Francesco di Giorgio Martini

Cet article est extrait de l'ouvrage Larousse « Dictionnaire de la peinture ».

Peintre italien (Sienne 1439  – id. 1501).

Il fut le condisciple de Neroccio di Landi chez Vecchietta, qui lui enseigna les fondements des trois arts renouvelés à la lumière des découvertes florentines. Toutefois, dans son œuvre picturale, il demeura davantage attaché à des formules archaïsantes, alliant les élégances graphiques de Filippo Lippi et de Verrocchio à un goût du rythme qui offre un accent de maniérisme néo-gothique. En revanche, il ordonne ses architectures avec une exquise mesure ; son admiration pour Alberti ne lui fait pas oublier les principes rationalistes de Piero della Francesca ou de Brunelleschi. Enfin, dans ses rares et admirables sculptures, il unit en une remarquable synthèse un impressionnisme plastique et la tradition florentine de Donatello et de Pollaiolo.

Ses œuvres peintes et ses dessins se situent à la limite de la stylisation la plus raffinée de caractère nettement abstrait. Son grand Couronnement de la Vierge, peint pour Monteoliveto Maggiore en 1472-74 (Sienne, P. N.), présente une construction complexe, édifiée dans un espace exigu, mais où transparaît l'application des idées de miniaturiste de Liberale da Verona ou de Girolamo da Cremona, qui travaillaient alors à Sienne.

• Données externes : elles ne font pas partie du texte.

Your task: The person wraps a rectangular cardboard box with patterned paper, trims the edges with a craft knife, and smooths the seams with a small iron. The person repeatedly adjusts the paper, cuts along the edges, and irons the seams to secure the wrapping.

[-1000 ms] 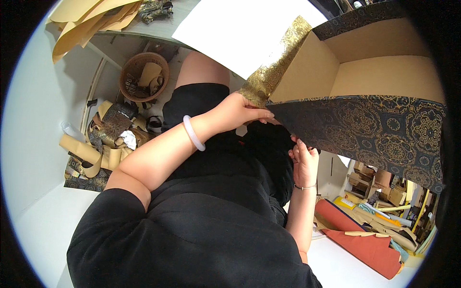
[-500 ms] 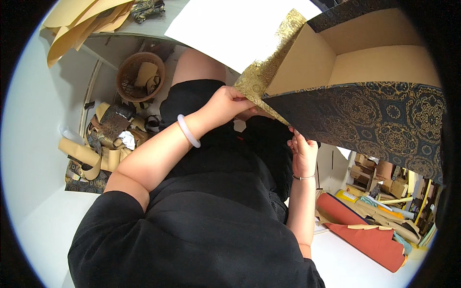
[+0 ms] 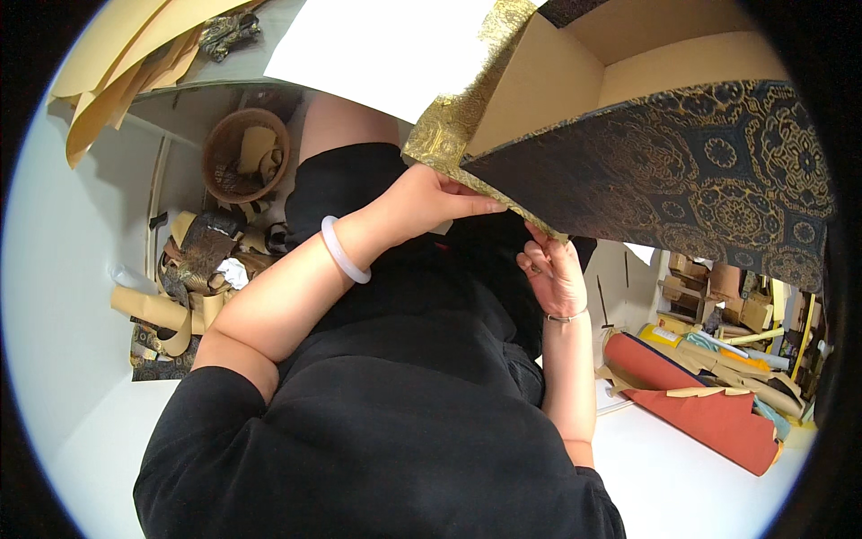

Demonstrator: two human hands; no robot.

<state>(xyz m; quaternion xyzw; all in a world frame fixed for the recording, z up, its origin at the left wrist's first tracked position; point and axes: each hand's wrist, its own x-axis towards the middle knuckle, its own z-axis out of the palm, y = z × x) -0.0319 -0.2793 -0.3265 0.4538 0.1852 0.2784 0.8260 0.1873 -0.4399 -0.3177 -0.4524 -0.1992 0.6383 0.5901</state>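
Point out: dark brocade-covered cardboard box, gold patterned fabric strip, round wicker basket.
dark brocade-covered cardboard box (image 3: pixel 700 180), head view, patterned outer side.
gold patterned fabric strip (image 3: pixel 453 126), head view, middle of the strip.
round wicker basket (image 3: pixel 214 157), head view, left rim.

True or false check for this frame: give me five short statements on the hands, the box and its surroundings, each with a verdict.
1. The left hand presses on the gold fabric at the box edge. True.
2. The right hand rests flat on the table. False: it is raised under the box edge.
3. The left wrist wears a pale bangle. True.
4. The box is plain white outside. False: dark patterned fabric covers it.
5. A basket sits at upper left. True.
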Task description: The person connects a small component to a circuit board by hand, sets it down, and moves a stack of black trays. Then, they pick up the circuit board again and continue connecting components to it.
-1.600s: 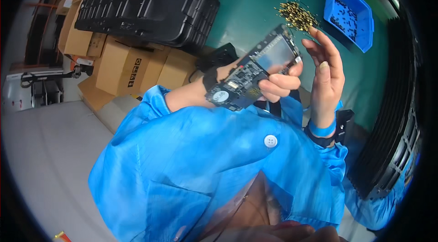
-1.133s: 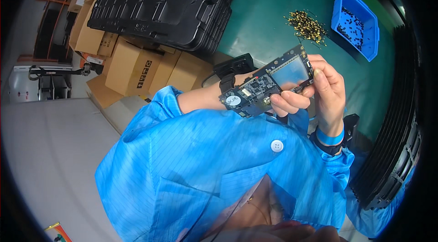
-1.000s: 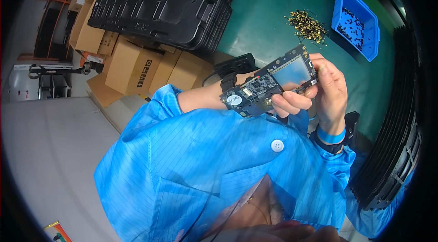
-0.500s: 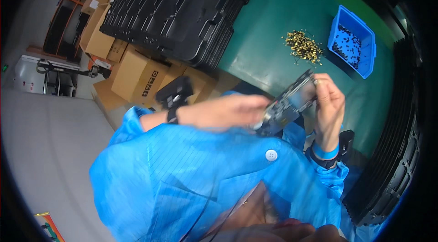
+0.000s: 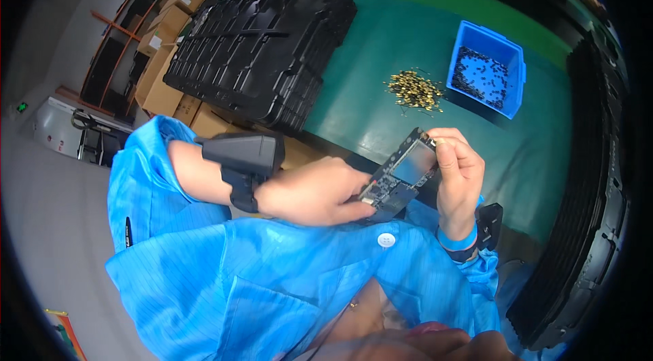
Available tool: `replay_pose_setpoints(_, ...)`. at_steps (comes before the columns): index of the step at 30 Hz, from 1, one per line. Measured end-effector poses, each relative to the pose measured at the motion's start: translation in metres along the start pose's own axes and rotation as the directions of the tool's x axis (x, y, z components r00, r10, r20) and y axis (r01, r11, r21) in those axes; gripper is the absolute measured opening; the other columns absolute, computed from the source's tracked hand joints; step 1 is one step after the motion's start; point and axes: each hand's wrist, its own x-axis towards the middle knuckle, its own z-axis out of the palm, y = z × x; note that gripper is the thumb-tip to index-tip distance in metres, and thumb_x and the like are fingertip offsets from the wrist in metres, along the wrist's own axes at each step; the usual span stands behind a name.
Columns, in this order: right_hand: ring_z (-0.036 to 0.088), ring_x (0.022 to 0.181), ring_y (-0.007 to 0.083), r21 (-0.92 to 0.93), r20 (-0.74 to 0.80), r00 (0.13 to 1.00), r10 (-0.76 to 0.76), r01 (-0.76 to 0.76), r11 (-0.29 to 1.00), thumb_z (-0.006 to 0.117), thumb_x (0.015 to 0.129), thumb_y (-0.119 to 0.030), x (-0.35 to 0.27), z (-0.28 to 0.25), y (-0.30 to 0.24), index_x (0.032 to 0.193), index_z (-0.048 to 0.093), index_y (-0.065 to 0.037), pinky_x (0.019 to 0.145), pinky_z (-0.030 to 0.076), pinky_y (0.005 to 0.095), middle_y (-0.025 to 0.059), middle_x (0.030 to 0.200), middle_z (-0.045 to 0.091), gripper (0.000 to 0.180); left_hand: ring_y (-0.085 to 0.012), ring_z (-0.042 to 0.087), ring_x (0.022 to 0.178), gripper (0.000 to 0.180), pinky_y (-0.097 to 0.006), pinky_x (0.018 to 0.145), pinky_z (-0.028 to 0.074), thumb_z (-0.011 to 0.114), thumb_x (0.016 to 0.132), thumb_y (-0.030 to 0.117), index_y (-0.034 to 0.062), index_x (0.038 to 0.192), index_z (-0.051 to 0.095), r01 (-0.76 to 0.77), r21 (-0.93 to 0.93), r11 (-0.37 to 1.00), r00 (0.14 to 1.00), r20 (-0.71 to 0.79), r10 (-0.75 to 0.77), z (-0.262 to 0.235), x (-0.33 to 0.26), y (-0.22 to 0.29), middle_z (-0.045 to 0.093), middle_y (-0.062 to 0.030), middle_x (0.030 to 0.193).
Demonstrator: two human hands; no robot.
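Note:
Just in front of my chest I hold a dark circuit board (image 5: 383,192) at a tilt between both hands. It carries small components and a shiny rectangular panel (image 5: 415,162). My right hand (image 5: 460,174) pinches its upper right corner between thumb and fingers. At the lower left end, my left hand (image 5: 314,191) has thumb and fingers closed on the board's edge; some fingertips are hidden behind it. Beyond the board, a loose pile of small gold and black parts (image 5: 416,92) lies on the green work surface (image 5: 371,41).
Right of the pile stands a blue bin (image 5: 519,82) with many small black pieces (image 5: 481,76). Stacked black trays (image 5: 262,55) occupy the left side, with cardboard boxes (image 5: 160,85) past them. Another black tray stack (image 5: 575,204) rises at the right edge.
The whole view has shifted, with bin and pile now further left. My left hand, blurred before, is steadier at the board's lower end. My right hand keeps its pinch on the corner.

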Motion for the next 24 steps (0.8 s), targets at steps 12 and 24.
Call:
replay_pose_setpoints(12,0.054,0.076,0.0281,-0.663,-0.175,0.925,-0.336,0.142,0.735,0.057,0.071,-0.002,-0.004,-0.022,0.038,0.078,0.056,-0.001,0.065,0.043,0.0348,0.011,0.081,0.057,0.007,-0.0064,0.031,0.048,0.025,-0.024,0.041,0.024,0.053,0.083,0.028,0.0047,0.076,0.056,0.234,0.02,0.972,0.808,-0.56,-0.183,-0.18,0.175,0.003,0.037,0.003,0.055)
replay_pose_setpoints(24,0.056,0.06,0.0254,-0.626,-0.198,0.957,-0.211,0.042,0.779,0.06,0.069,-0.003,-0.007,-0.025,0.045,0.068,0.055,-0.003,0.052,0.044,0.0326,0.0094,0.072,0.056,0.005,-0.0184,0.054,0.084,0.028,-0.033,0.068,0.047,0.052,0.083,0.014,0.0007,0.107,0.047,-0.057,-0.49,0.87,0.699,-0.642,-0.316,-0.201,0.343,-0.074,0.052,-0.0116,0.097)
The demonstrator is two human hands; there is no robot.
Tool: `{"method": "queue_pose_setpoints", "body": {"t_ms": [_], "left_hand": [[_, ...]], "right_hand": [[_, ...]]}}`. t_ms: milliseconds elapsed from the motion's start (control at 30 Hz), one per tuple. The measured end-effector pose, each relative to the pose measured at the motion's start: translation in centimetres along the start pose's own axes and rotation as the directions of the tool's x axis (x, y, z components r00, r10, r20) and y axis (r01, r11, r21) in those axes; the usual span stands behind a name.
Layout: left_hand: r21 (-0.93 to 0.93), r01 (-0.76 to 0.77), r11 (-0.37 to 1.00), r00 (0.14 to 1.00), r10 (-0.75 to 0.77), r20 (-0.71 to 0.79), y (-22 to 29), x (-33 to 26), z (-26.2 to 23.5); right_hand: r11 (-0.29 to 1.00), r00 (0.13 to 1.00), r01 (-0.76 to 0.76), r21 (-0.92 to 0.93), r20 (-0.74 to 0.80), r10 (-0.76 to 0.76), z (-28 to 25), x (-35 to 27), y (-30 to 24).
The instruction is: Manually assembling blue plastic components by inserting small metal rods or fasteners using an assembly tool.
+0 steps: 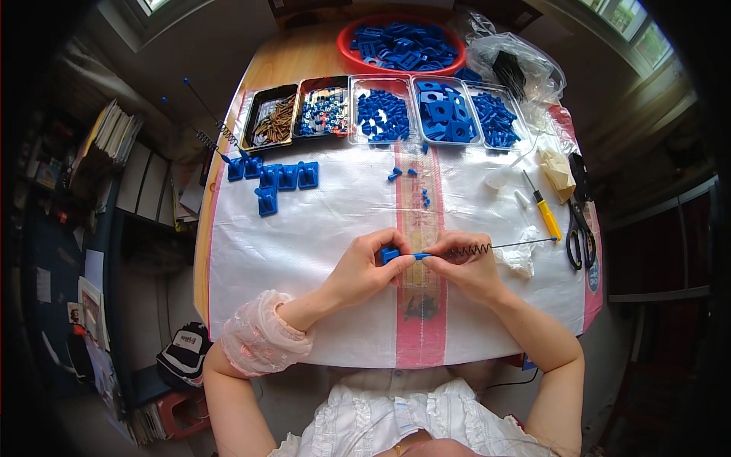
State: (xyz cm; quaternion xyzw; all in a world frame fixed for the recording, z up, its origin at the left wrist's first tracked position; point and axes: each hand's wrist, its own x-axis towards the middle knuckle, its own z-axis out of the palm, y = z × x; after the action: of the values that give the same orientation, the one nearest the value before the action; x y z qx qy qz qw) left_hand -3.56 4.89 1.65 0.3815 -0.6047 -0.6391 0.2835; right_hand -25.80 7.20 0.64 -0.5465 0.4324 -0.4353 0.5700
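Left grip (371, 263), right grip (466, 266) — pinched, nearly touching.

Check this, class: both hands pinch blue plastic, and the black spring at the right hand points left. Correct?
No: the head view shows the black spring pointing right, toward the yellow-handled tool. The left hand and right hand do both pinch blue plastic.

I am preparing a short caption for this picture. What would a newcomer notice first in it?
Probably the red basin heaped with blue parts, at the table's far end. Next, five trays of small pieces, in a row just nearer. Then, nearer still, two hands close together: the left hand grips a blue piece, the right hand a coiled black rod.
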Motion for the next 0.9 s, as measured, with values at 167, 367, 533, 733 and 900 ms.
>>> {"method": "queue_pose_setpoints", "body": {"t_ms": [167, 367, 533, 733, 900], "left_hand": [[0.001, -0.008, 1.0, 1.0, 0.008, -0.004, -0.15, -0.02, 0.06], [-0.01, 0.01, 1.0, 1.0, -0.01, 0.008, 0.02, 0.0, -0.03], [-0.022, -0.01, 1.0, 1.0, 0.01, -0.014, 0.0, 0.0, 0.12], [-0.025, -0.019, 1.0, 1.0, 0.018, -0.005, -0.06, 0.05, 0.13], [-0.03, -0.007, 1.0, 1.0, 0.008, 0.005, -0.01, 0.01, 0.08]], "right_hand": [[1.0, 1.0, 0.004, -0.005, -0.001, -0.004, -0.09, 0.01, 0.3], [1.0, 1.0, 0.016, -0.002, -0.01, -0.016, -0.01, 0.01, 0.24], [1.0, 1.0, 0.015, -0.022, -0.017, -0.015, -0.04, 0.05, 0.48], [0.999, 1.0, 0.012, -0.053, -0.018, -0.013, -0.09, 0.01, 0.33], [0.998, 1.0, 0.025, -0.059, -0.015, -0.026, -0.07, 0.03, 0.18]]}}
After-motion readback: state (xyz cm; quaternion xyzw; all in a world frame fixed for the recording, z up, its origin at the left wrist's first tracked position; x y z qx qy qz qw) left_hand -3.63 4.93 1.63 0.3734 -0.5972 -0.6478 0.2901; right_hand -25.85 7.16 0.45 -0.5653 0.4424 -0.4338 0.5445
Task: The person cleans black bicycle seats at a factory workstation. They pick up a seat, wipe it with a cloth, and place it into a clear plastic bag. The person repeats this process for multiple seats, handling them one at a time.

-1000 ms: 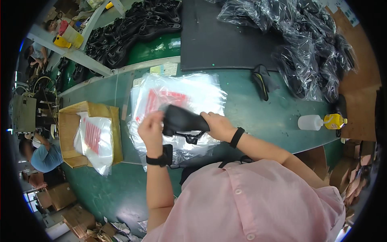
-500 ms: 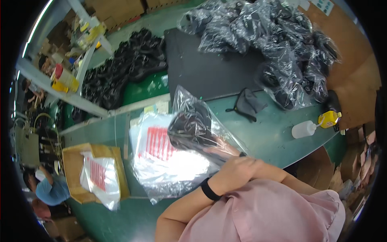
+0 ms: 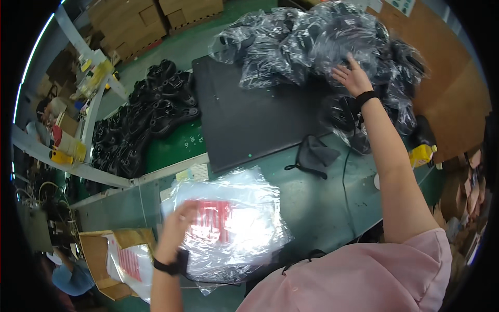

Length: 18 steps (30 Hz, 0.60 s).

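Observation:
My right hand [image 3: 353, 78] is stretched out to the far right, fingers spread, with nothing gripped. It is beside a heap of dark shoes in clear plastic bags [image 3: 296, 47], near the top of the pile. My left hand [image 3: 179, 226], smeared by motion, hovers at or touches the left side of a stack of clear plastic bags [image 3: 254, 208] with red printing. Its fingers are too blurred to read. A black band is on each wrist.
A black mat [image 3: 249, 114] lies under the heap's front. Black shoes [image 3: 156, 109] crowd the green surface at left. A grey cloth pouch [image 3: 314, 156], a yellow bottle [image 3: 422, 155], and a cardboard box [image 3: 96, 260] holding more bags are around. A person [image 3: 73, 275] is at lower left.
The bagged shoe held over the stack has left my hands. My right arm has swung up to the heap, and my left hand has moved left onto the stack's side. The view has shifted slightly.

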Available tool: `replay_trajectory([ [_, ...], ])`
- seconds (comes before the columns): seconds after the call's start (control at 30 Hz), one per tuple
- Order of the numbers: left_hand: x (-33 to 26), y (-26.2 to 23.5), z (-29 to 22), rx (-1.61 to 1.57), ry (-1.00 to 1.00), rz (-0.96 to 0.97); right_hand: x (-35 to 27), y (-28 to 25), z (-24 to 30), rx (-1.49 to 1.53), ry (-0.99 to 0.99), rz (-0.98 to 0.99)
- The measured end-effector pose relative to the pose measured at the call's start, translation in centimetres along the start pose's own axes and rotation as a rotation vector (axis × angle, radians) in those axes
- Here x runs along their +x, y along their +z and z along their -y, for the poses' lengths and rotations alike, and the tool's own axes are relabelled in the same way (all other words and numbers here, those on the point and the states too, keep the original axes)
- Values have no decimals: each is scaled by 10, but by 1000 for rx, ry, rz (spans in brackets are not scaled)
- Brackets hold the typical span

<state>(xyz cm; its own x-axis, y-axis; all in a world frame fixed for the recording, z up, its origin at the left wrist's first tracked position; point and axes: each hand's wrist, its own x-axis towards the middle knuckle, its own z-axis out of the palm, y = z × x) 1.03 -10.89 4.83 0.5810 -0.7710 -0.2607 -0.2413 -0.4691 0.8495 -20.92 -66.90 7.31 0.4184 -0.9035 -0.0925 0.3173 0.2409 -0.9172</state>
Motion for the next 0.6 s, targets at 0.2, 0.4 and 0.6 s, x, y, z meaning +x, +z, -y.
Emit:
replay_trajectory([
  [0.2,174,-122,100,-75,-163,-411,-71,92,-160,-525,219,577],
  [0.4,320,-82,130,719,115,-600,-112,92,-289,-767,295,361],
  [0.6,363,-63,140,870,135,-658,-110,77,-281,-609,394,480],
])
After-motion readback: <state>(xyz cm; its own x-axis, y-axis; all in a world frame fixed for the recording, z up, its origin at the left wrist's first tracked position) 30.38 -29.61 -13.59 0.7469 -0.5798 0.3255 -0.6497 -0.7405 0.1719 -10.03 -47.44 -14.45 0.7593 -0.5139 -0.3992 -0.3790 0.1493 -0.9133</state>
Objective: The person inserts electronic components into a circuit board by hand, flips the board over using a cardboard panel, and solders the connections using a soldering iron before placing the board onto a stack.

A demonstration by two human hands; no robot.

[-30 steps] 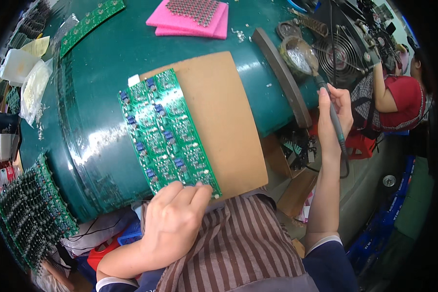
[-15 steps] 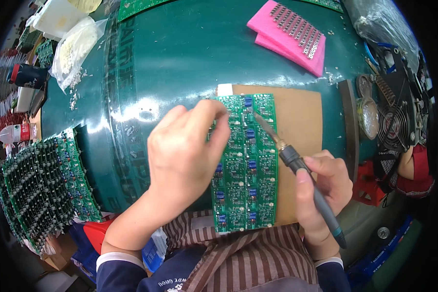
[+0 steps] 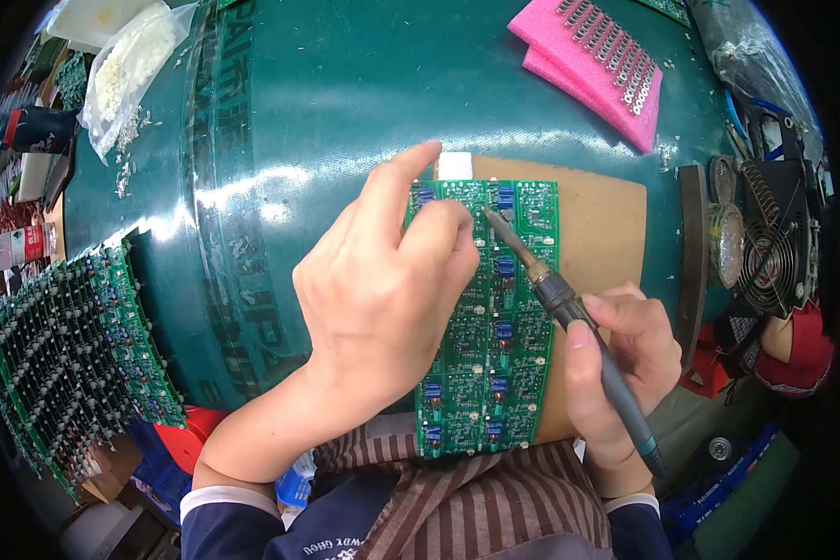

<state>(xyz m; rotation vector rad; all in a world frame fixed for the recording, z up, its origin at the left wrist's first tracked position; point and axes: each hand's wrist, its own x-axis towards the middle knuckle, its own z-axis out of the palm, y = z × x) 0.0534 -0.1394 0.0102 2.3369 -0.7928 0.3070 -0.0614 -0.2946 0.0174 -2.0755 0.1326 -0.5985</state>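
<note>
Green mat (image 3: 327,112) covers bench; pink foam (image 3: 588,61), fan (image 3: 775,252) at edge.

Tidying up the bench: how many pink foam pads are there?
2: both stacked at the top right of the table, upper pad holding small parts, lower pad showing beneath it.

Bare green tabletop (image 3: 345,112) lies open above and left of the circuit board panel (image 3: 490,327). Obstacles: stacked circuit boards (image 3: 65,355) at the left edge, pink foam pads (image 3: 588,61) upper right, small fan (image 3: 765,266) and solder stand (image 3: 723,233) at right.
</note>
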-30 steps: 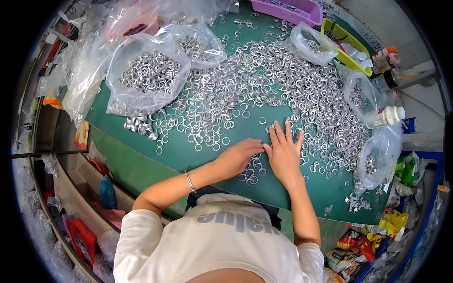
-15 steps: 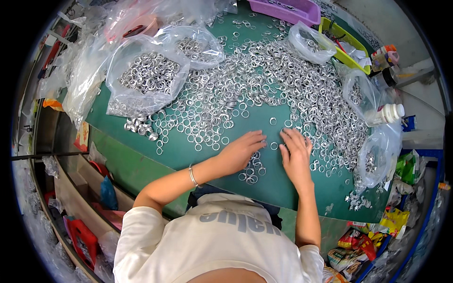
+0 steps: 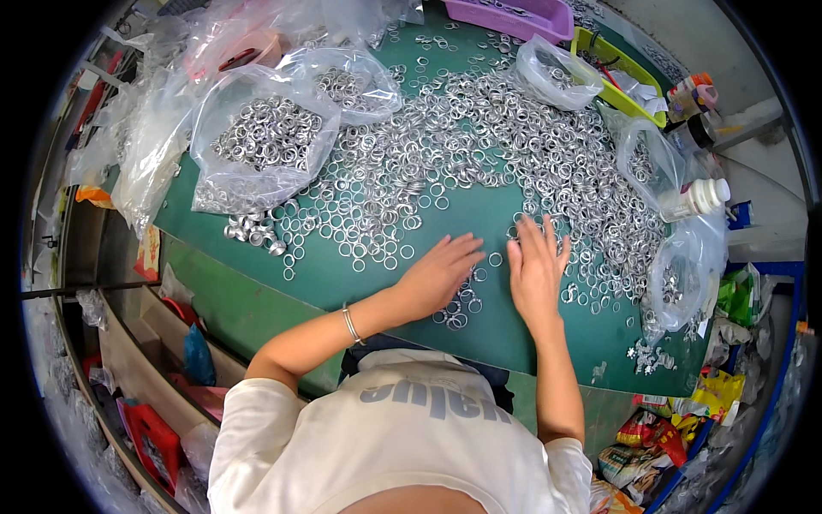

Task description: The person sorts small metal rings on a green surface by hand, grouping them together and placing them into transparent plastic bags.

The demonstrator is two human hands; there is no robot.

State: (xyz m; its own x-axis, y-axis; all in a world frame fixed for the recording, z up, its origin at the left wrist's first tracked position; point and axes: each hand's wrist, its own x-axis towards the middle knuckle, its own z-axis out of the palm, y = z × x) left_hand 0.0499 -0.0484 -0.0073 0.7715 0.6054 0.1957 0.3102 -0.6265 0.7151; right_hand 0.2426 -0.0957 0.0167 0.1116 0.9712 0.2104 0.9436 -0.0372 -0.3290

Son Adoration de l'Enfant par la Sainte Famille, saint Bernard et saint Thomas d'Aquin, de 1475-76 (id.), est influencée en revanche par les idées développées dans l'entourage de Verrocchio à Florence et dénote même une connaissance des premiers exemples de Vinci et de Botticelli. La même année, sa collaboration d'atelier avec Neroccio prend fin. Sa petite Annonciation (id.), élégante et calligraphique, est probablement un peu antérieure.

Dans les années qui suivent, il voyage de ville en ville (Lucques, Naples, Capoue, Rome, Milan, Pavie), mais réside en particulier à Urbino, où, dès 1477, il est au service de Federico da Montefeltro. Son activité picturale diminue alors (en 1484, il est nommé singularis architector et, à partir de 1489, il n'est plus mentionné que comme sculpteur, architecte et ingénieur), au point qu'il manifeste sans ambiguïté un vrai changement de manière lorsqu'il revient à la peinture.

Dans Scipion l'Africain (Florence, Bargello) et dans la Nativité (Sienne, S. Domenico), peinte certainement à la fin du siècle, on discerne en effet l'influence directe d'artiste florentins, et plus particulièrement celle de Filippino Lippi et de Piero di Cosimo. On lui attribue un cycle de fresques, mis au jour récemment dans la chapelle Bichi de S. Agostino à Sienne, que l'on peut dater entre 1489 et 1493.

Si Francesco di Giorgio eut peu d'effet sur ses contemporains par son art pictural, son rôle de représentant de la culture universaliste de la Renaissance toscane ne doit pas être mésestimé, car il transmit à des artistes comme Peruzzi les secrets spirituels d'un classicisme intimement senti plutôt qu'appris par une étude rigoureuse de l'antique. Outre les œuvres citées, on peut signaler que Francesco di Giorgio a peint également des Madones à l'Enfant à mi-corps (Avignon, Petit Palais), souvent entourées de Saints (Sienne, P. N. ; Boston, M. F. A. ; Cambridge, Mass., Fogg Art Museum ; Madrid, fondation Thyssen-Bornemisza ; musée de Coral Gables, fonds Kress), une Adoration de l'Enfant (Metropolitan Museum), dont la partie supérieure (Dieu le Père et des anges) est à Washington (N. G.), et une Allégorie de la Fidélité (Pasadena Norton Simon Museum). On lui doit aussi des enluminures dans des Codex (musée de l'Osservanza, près de Sienne ; cathédrale de Chiusi ; Florence, Biblioteca Nazionale centrale) et la peinture d'une tablette de la Biccherna (1467, Sienne, Archives). Il peignit quelques " cassoni " mythologiques, mais les plus célèbres de ceux qui lui étaient attribués naguère (Enlèvement d'Europe, Louvre ; Joueurs d'échecs, Metropolitan Museum) sont aujourd'hui donnés à Liberale da Verona ou à Girolamo da Cremona. La grande exposition organisée à Sienne en son honneur en 1993 a démontré la diversité de ses dons. Toutefois, L. Bellosi a émis alors l'hypothèse que la plupart des peintures conçues par l'artiste ont été exécutées en bonne partie par un collaborateur qu'il nomme le " Fiduciario di Francesco ".